* Your goal
Among the lines below, take the one holding "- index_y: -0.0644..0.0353", the one holding "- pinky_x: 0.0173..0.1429", and all lines between them. Set them down exactly.

─── Data block

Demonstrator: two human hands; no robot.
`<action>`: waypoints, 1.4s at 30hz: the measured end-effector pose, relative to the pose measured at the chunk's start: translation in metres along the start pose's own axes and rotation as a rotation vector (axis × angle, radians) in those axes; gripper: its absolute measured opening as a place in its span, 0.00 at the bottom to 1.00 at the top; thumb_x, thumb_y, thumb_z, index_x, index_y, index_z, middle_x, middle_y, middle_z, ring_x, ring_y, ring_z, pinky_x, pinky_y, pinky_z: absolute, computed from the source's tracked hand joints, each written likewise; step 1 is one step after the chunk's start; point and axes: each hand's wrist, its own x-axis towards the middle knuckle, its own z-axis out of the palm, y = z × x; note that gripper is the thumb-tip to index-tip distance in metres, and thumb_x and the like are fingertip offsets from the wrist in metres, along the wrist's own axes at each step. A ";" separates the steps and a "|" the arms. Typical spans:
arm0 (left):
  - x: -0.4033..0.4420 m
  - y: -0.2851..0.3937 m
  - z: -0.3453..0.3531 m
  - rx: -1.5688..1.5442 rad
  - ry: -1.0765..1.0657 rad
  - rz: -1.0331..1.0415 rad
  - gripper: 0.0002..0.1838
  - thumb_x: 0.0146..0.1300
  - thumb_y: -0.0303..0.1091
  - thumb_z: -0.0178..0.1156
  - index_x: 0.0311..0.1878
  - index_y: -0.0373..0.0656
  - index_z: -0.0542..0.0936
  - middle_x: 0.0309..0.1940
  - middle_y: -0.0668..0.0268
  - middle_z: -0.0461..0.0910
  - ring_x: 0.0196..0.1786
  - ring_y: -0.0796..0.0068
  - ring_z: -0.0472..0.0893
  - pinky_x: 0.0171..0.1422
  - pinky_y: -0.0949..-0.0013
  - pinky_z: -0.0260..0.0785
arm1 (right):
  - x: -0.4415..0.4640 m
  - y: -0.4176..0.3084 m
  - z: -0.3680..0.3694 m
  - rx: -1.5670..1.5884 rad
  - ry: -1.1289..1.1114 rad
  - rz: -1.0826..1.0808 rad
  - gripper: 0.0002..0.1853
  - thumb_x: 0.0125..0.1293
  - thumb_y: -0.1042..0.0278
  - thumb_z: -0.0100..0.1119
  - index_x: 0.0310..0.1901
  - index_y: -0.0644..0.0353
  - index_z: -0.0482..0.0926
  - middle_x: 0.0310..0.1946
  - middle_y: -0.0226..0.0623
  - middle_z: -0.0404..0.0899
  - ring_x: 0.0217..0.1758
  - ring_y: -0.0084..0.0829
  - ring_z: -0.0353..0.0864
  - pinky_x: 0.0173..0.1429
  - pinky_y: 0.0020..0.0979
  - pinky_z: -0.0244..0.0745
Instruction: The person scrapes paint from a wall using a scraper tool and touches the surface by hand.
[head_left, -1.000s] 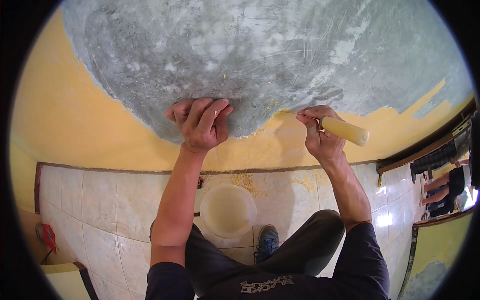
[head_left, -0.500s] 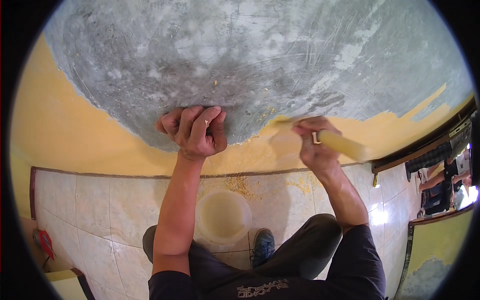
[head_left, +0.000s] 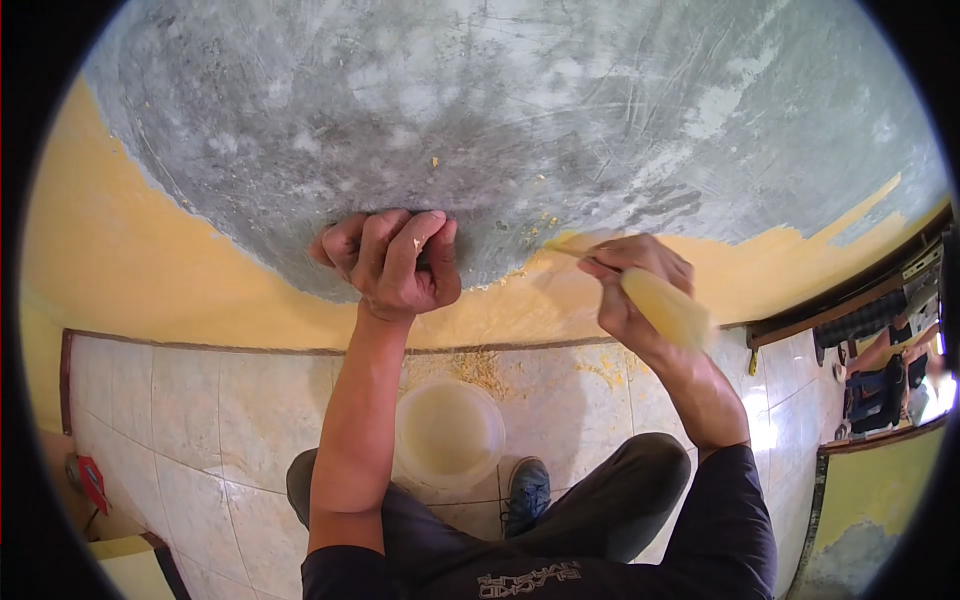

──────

* Task result
  - index_y: -0.0644..0.0353
  - index_z: -0.0482..0.0926
  - middle_x: 0.0310..0.1946
  - middle_y: -0.0226..0.0623
  - middle_z: -0.0404..0.0899
  - ring_x: 0.0217..0.1758
  - ring_y: -0.0084..0.0829
  - ring_z: -0.0353..0.0864
  - pinky_x: 0.0173..0.1429

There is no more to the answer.